**HOW TO COMPLETE THIS TASK:**
Go through the data and retrieve each line that includes the string "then".

**AVAILABLE DATA:**
________

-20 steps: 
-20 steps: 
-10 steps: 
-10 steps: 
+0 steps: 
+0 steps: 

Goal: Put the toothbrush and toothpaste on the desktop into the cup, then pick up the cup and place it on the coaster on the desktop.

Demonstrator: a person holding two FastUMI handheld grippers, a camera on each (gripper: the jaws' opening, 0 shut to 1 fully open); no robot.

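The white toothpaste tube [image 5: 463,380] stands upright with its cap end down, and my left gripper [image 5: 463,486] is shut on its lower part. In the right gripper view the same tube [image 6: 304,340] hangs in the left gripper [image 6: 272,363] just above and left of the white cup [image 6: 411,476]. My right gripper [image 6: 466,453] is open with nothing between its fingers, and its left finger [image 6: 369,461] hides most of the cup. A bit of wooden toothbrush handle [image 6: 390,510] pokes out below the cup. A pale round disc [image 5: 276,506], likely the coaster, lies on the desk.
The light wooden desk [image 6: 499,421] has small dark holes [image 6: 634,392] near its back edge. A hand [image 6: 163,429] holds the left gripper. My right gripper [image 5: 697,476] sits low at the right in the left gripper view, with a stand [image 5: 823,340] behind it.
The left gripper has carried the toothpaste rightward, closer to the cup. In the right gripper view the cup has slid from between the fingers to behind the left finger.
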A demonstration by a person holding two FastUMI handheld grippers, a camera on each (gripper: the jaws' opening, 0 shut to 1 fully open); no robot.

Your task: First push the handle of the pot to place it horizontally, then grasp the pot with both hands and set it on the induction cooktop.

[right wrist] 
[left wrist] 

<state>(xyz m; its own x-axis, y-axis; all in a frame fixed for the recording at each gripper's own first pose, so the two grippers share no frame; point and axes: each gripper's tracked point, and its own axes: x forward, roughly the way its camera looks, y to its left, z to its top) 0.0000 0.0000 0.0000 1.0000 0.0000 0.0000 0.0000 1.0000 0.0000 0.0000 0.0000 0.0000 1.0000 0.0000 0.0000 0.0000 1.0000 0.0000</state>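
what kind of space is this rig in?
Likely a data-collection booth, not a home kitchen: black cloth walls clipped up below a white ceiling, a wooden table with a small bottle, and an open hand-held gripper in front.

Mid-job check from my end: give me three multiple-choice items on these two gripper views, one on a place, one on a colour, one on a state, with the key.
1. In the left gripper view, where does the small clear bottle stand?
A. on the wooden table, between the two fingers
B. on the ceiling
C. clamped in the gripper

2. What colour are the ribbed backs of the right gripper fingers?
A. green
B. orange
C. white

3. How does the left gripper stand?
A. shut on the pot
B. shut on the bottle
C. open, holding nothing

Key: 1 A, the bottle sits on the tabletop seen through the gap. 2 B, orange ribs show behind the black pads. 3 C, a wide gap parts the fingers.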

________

**EXERCISE SOLUTION:**
Goal: Put the toothbrush and toothpaste on the desktop into the cup, then pick up the cup and place it on the coaster on the desktop.
Your task: First push the handle of the pot to place it horizontally, then grasp the pot with both hands and set it on the induction cooktop.

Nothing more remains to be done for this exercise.